Boam remarked further that the FDA staffers who came together at the Office of Combination Products had to familiarize themselves with somewhat comparable, but by no means identical, ideas. These included the details of stability vs. those of shelf life and the differences between pre-market approvals and new drug applications. When it came to reviews, the agency found it difficult at times “to make sure that we had the people with the right experience on review teams,“ recruiting from CDRH and CDER to get the needed talent to cobble together an understanding of how a combination product might behave in practice.

On the other hand, FDA was not the only entity that found this an odd bridge to cross. Boam pointed out that “most companies tend not to be combination product companies,“ a fact of life that did not ease the agency's attempts to get to the bottom of the details of an application.

“We are still learning how to handle and communicate these issues,“ Boam admitted.

Boam offered a ray of hope to firms interested in getting into or staying in the drug-eluting stent business, however. Data from existing studies can be leveraged in future submissions if a drug, a device or a polymer has appeared in a previous study, but data on comparative in vitro/in vivo elution for the new configuration are still essential. Trial design for future applications will be somewhat sensitive to the novelty of a drug-eluting stent, she suggested, and the Office of Combination Products may allow a single-arm study in the case of minor product modifications to existing, cleared products. The same opportunity may be available for new diameters and lengths of existing stent products as well as for an application to expand an indicated use.

Another trial design issue involves clinical endpoints, which can be covered somewhat by surrogates to reduce the number of study subjects, but Boam remarked that this technique, while helpful for efficacy evaluation, was of little help in examining safety profiles.
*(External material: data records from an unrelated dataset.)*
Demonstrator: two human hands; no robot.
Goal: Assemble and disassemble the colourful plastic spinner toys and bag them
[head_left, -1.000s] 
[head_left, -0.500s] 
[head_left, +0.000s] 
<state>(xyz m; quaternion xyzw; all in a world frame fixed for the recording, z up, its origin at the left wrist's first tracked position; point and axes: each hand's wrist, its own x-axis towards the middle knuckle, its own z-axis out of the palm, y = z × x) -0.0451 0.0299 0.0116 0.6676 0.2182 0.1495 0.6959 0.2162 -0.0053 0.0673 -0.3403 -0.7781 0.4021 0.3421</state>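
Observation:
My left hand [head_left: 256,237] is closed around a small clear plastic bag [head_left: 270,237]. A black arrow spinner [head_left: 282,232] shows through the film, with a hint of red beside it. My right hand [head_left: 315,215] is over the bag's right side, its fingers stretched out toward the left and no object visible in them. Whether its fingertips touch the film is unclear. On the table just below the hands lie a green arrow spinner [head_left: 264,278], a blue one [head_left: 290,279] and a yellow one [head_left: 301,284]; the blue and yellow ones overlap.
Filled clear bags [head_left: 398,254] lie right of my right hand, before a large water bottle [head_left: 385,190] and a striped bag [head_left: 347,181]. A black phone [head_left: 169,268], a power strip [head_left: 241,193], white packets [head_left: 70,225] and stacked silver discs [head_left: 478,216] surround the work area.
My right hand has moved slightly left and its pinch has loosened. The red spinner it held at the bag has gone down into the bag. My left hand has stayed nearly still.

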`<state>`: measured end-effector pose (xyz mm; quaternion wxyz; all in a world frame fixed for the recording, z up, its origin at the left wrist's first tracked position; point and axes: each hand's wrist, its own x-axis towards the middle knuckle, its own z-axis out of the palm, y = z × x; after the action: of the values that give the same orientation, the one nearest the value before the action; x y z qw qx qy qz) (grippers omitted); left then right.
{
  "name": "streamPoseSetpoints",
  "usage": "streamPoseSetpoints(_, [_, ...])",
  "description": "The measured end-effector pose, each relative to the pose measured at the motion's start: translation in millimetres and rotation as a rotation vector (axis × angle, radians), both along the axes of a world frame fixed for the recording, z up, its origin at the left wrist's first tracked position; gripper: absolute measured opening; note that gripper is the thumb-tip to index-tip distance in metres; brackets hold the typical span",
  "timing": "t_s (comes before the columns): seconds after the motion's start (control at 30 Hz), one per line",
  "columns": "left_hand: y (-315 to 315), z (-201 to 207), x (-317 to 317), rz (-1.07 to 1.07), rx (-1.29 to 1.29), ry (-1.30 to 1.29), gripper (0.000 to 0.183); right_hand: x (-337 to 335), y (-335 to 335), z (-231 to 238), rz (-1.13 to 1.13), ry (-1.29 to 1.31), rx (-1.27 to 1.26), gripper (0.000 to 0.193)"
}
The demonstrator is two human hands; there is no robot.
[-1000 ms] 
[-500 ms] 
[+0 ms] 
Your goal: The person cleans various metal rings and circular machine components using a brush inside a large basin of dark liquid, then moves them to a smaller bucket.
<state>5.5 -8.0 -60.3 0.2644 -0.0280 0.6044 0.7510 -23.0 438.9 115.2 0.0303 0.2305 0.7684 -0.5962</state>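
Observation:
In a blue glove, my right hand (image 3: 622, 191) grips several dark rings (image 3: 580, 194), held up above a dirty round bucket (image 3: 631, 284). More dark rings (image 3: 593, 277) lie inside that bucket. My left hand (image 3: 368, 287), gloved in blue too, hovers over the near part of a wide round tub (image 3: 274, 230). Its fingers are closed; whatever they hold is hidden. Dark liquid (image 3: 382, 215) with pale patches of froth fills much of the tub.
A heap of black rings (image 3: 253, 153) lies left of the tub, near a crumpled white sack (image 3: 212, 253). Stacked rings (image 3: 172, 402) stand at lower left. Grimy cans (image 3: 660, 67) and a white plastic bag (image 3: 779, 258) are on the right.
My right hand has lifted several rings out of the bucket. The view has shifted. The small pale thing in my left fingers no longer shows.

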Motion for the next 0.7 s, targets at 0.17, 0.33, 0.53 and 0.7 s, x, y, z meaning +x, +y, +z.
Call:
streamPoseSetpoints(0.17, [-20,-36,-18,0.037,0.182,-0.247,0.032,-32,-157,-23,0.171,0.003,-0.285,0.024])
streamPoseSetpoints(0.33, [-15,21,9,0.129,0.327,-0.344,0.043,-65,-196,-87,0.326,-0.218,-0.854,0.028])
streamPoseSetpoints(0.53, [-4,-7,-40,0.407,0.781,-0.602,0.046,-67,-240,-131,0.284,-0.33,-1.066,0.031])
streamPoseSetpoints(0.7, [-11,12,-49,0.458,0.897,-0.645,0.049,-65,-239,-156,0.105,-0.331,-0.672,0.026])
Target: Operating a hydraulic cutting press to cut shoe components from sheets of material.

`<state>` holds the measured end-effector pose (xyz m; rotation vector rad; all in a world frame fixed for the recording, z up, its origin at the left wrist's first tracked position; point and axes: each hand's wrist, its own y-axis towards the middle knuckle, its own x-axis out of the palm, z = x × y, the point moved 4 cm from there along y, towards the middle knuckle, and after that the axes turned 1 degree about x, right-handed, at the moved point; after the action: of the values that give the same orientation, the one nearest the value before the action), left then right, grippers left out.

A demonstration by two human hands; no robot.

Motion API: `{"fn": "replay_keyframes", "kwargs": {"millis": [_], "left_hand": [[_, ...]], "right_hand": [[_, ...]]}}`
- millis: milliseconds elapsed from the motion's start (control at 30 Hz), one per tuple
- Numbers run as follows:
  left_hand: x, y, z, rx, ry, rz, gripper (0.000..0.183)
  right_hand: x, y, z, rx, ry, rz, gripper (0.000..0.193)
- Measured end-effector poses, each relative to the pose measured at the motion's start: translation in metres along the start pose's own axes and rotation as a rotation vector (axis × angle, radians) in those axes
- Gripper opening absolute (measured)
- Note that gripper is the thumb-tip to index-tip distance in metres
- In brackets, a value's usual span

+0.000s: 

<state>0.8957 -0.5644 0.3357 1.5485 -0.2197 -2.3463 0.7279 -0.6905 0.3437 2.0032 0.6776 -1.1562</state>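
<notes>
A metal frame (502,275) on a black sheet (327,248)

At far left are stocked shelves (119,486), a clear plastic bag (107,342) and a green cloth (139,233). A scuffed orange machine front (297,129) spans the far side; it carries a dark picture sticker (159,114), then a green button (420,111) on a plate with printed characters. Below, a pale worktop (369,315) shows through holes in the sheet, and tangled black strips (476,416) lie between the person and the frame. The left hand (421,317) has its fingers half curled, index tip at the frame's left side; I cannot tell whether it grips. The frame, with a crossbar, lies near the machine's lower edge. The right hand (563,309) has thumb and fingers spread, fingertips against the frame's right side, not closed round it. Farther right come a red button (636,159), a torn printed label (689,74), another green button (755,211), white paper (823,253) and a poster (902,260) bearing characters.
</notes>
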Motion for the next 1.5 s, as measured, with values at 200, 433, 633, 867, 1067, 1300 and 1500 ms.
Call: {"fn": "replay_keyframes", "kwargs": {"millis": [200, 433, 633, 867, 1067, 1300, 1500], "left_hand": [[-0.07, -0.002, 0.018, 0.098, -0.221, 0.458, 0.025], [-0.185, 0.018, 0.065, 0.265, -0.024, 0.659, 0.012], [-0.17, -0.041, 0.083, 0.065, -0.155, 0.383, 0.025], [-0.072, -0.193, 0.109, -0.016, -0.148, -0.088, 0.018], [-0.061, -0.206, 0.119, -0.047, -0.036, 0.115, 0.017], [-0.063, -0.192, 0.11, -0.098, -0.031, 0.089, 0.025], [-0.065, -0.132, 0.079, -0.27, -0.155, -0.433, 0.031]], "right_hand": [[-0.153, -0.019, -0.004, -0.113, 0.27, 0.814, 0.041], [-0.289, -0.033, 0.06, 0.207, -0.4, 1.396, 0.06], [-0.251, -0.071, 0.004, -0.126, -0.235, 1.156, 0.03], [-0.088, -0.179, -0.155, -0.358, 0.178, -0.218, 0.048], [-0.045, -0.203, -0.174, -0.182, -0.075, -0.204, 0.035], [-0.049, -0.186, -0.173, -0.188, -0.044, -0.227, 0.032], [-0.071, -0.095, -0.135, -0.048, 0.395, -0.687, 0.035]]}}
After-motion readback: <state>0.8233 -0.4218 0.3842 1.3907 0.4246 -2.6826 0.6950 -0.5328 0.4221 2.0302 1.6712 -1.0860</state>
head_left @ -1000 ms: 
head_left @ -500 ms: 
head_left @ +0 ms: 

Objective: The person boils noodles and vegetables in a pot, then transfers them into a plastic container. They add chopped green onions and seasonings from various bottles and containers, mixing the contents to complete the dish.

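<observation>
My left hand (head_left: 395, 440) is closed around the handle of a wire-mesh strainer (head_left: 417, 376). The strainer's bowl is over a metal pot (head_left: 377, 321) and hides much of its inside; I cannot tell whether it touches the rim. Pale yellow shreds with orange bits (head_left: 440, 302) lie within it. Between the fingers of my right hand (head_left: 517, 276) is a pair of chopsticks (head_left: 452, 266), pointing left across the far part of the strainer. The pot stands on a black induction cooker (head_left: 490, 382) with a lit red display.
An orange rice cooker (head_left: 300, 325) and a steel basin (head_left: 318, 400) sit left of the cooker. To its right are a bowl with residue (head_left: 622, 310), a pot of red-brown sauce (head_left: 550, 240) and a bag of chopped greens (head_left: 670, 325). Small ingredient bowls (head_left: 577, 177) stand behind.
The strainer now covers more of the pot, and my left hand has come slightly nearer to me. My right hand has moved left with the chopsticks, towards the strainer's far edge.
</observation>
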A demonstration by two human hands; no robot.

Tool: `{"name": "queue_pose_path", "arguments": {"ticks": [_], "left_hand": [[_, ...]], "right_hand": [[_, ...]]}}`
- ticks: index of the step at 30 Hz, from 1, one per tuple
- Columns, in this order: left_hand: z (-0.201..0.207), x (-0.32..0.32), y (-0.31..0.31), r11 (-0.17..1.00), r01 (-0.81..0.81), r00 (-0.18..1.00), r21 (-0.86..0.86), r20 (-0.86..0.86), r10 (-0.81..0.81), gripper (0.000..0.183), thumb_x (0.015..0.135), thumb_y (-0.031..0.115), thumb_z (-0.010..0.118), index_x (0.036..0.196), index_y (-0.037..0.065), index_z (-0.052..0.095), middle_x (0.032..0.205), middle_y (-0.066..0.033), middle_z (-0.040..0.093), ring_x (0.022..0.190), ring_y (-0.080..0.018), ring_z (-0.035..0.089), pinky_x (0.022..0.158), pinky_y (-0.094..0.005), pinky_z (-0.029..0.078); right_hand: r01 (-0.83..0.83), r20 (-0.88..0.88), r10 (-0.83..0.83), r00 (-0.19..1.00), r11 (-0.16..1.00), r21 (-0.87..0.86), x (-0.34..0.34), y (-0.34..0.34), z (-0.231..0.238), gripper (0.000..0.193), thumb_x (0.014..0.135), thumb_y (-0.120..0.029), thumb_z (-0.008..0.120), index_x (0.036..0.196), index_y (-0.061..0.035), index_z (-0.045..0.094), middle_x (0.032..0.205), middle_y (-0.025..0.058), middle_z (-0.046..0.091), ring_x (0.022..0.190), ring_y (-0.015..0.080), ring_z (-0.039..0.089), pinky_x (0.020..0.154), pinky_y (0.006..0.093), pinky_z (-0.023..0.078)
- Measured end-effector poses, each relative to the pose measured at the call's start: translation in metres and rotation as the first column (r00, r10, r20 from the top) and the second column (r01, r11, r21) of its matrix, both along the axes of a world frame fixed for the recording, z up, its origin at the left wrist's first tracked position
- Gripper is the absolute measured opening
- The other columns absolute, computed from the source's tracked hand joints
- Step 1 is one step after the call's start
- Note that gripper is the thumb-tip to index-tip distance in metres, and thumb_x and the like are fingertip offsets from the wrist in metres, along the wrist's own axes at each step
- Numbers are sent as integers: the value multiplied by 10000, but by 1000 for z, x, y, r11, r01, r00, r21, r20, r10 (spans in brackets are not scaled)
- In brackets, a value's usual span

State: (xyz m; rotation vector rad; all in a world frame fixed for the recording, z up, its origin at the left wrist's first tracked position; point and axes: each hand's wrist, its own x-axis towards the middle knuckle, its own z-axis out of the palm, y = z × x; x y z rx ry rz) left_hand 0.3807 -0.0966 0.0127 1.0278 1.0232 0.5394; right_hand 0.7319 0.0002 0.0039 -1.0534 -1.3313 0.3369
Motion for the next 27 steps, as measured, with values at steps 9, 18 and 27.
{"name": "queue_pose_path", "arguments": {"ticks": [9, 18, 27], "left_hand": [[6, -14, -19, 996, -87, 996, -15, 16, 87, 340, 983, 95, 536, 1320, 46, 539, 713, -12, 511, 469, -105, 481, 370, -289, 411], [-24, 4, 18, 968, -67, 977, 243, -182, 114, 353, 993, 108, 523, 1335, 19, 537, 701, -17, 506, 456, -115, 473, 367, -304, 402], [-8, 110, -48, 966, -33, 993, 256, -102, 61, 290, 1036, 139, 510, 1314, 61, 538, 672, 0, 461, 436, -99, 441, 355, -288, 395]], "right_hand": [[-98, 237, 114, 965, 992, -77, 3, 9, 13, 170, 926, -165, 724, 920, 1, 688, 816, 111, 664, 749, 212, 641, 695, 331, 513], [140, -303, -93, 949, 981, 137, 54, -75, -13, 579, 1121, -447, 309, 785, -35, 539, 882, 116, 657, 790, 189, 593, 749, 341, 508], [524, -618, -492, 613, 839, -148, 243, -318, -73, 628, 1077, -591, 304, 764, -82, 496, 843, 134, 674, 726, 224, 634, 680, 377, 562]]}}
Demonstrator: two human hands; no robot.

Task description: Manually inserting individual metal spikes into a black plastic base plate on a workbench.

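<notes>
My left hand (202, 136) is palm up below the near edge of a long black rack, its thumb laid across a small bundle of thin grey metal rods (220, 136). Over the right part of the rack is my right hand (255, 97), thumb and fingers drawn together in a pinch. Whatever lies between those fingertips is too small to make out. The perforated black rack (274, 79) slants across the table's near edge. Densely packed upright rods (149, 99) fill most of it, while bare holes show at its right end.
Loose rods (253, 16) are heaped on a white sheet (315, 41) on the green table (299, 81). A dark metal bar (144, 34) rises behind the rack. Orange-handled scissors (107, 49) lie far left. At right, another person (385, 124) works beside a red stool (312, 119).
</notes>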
Companies should also bear in mind that an endpoint-surrogate correlation may degrade when different technologies are in play.

Boam informed attendees that the total product life cycle paradigm was still in force, including a requirement that stent makers track the first 2,000 subjects for five years, including “all comers,“ that is anyone who has had a stent installed even in an off-label use. As for firms looking to put a new product to the test, she noted that “one of the biggest lessons learned is to start talking to FDA early“ in the development cycle, including each center that might be involved.

On the subject of packaging Taxus for shipment as laid out in drug GMP versus device QS requirements, Miller told Medical Device Daily that “we followed the packaging requirement for Part 820 [device regulations], but we also had to comply with Part 211 requirements.“ She added that Boston Scientific had put more than three lots of the Taxus on stability, but that this applied to multiple sizes/configurations of the stent. Dadino stated that Cordis had employed a similar approach to allocating lots to stability and had used the ICH (International Conference on Harmonization) standards for stability testing and retains.